So we said, OK, let's move forward. And we asked these young guys to install MongoDB on their classroom computers. So they was a bit sceptic, but it works perfectly. And we could, in the classroom, set a MongoDB cluster that was quite performant. So we move on. And next was done on the Sanofi infrastructure. And we create what we call a proof of concept. So it was basically a few JavaScript web pages that show the key functionality of the future software. This is to gain the user agreement. And we gain it.

I can clearly remember this period. It was very end of the summer 2013. Our students get graduate, and based on their work, we could launch a project at Sanofi. And so involved some more people that you see here, so professional developers. And in a few additional months, we could roll out into production a version of our software. A quite basic version, but it was already solving the high pain they have in using, for example, SharePoint, or this kind of stuff to store a large amount of data, and it's not working. So in one year, from almost nothing to something in production. Again, thanks to MongoDB. And this is great. And pretty unusual in a big company.

So let's go a little bit deeper in the solution. As you understand, we are based on the MongoDB cluster, which is running a number of databases. Some of them are dedicated to GridFS, so binaries. And some other are dedicated to metadata or to related data. On the top of this, we have Solr search engine. And I can answer question about that, why we bring Solr. But we need for the website, mainly.

And our main development, in fact, has been to build what we call a service layer, which is in fact Java REST API which is federating all those complex objects and bring together in order to build easily software on the top of that. And everything on this picture can scale. We can add computers, servers, and it will scale. So of course we need some GUI, because this is for the users. So we have built a website. And I will demo one of the websites we made. We are also happy to integrate with the desktop of our users. So we can mount this as a network drive on Windows or on Linux, which is very convenient. And finally, we can also solve problem that other software has. As you understand, David present, it's a large platform with lots of software. And most of them are web-based. And most of them have to deal with file. And web software are not good at dealing with file, because a web server is usually [INAUDIBLE] VM.

So by using our API, they can get the persistency of the storage, and they can benefit of all the other tool we have on the platform. So we are also solving some other problem on the platform. And because you might not trust me, I will show a quick video. I hope that I'm able to load. Yes. I'm looking for the mouse. So it's a video. I don't take too much risk.

So this is our software. You see we have a tree view. It can be dynamically rendered. We are looking on the program here. And you see at the moment, we have almost no metadata. So nothing [INAUDIBLE]. So let's fix that. So we go to a sub folder, where we have quite a large amount of file that are stored here. And we'll tag them, we'll annotate them with a right click.

And here, we have the annotation page that I will show. And basically, we'll start by adding metadata. So these are coming from control vocabulary, as you would expect. So a small dictionary for the first one, and a bigger dictionary-- so this is about genes. So we have 50,000 genes. So we need an auto completion mechanism. So we'll add some gene at this file. And the [INAUDIBLE] is now, is because we can extend basically. And we can have almost all the functionality of Excel in this spreadsheet, JavaScript.

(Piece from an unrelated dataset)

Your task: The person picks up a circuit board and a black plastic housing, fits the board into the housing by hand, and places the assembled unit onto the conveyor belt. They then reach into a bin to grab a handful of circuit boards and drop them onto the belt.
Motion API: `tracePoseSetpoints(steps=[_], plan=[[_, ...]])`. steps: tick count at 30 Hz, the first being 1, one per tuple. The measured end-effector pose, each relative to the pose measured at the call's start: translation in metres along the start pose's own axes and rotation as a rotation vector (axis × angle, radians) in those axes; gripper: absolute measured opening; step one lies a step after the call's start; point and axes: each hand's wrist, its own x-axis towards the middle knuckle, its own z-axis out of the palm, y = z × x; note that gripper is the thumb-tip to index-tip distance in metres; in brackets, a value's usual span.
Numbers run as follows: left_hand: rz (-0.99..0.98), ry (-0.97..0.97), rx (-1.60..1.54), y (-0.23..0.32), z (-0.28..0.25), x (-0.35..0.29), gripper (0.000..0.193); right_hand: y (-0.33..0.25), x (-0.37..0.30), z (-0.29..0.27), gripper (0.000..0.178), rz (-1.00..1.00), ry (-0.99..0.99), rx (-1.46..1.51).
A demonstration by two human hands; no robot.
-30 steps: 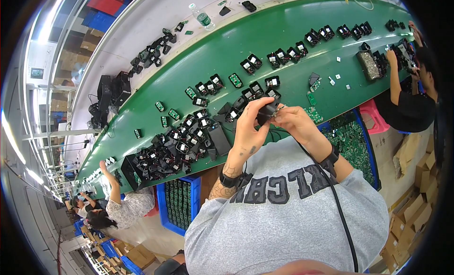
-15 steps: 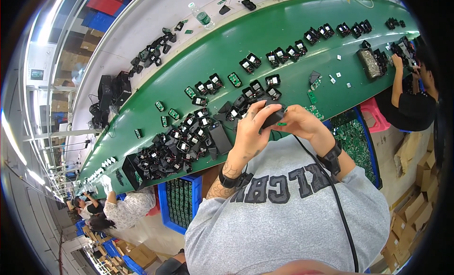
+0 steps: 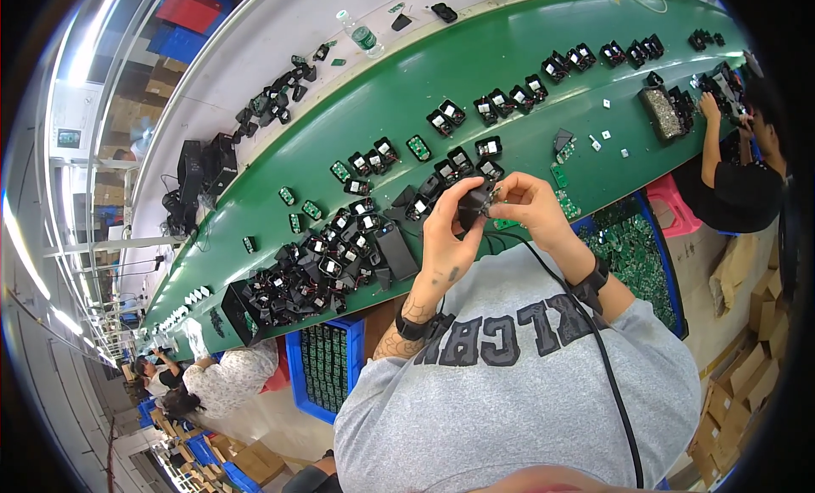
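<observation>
My left hand [image 3: 450, 238] is closed round a small black plastic housing [image 3: 475, 203], held above the near edge of the green bench. The fingers and thumb of my right hand [image 3: 535, 209] pinch at the housing's right side. A small bit shows at those fingertips, too small to name. Just beyond my hands, several open black housings [image 3: 459, 160] with white-labelled parts inside stand on the bench. Left of my left hand, a large heap of similar black housings [image 3: 327, 254] spreads along the near edge, next to a flat dark box [image 3: 395, 249].
Rows of filled housings [image 3: 509, 101] and green circuit boards [image 3: 418, 147] lie on the green bench [image 3: 501, 60]. Blue crates of boards [image 3: 329, 323] stand below it. A co-worker [image 3: 751, 166] sits at the far right by a pink stool [image 3: 673, 209]. A bottle [image 3: 361, 35] stands behind.
The black housing has been turned in my left hand, so its other side shows. My right hand's fingers have bent up and pinch at its right edge.
</observation>
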Motion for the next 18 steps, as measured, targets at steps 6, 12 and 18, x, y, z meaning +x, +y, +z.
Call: tracePoseSetpoints(steps=[6,12,18], plan=[[-0.032,-0.009,0.019,0.004,0.003,0.001,0.055,-0.003,0.001,-0.004,0.025,-0.073,-0.019,-0.096],[-0.201,-0.051,-0.417,0.006,0.002,0.007,0.063,-0.029,-0.004,-0.001,0.032,-0.442,0.005,-0.471],[-0.442,-0.209,-0.685,0.001,-0.005,0.004,0.067,-0.037,0.006,-0.014,0.051,-0.845,-0.278,-0.997]])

And when we save the metadata-- of course, save at the file level-- but they are also aggregated at the program level. So this is a really good. And how MongoDB is helping us here? Well basically, first of all, for the metadata. Thanks to the flexible schema of MongoDB, we can just by configuration add new metadata. So disease, population, whatever the user wants. And the second point is, of course the user don't want to go to each and every file to see the metadata. So we need to aggregate them at the higher level. And we are dynamically generating aggregation framework queries in order to aggregate the data at the upper level. And we can configure which data aggregate to which level. So MongoDB help us a lot in this situation.

Second example use case of our platform is what we call the 360 Data Explorer. When it comes to have lots of data, you want to find new insight into this data. And what we can do for you, is to re-organize the data on purpose. So for example, if you are an early discovery researcher, you are really interested in disease, of course, that you want to cure. And usually, you want to target some cell receptor for your drugs.

So basically, what we can do, we can reorganize the data that way. And in fact, we can organize data in a way that the disease will be the sub level of folder. So you will see all your diseases as a first level. And when you click on a specific disease-- so I zoom in for the example-- if you click on the coronary syndrome, cardiovascular problems, you will see all the receptor that are involved in this disease that we have on our document. And if I click on a specific receptor, I can then see that we have seven documents about the coronary syndrome and the [? peroxism ?] receptor. So this is really reorganizing the data on the fly and on purpose of the people. So second example just to fix ideas.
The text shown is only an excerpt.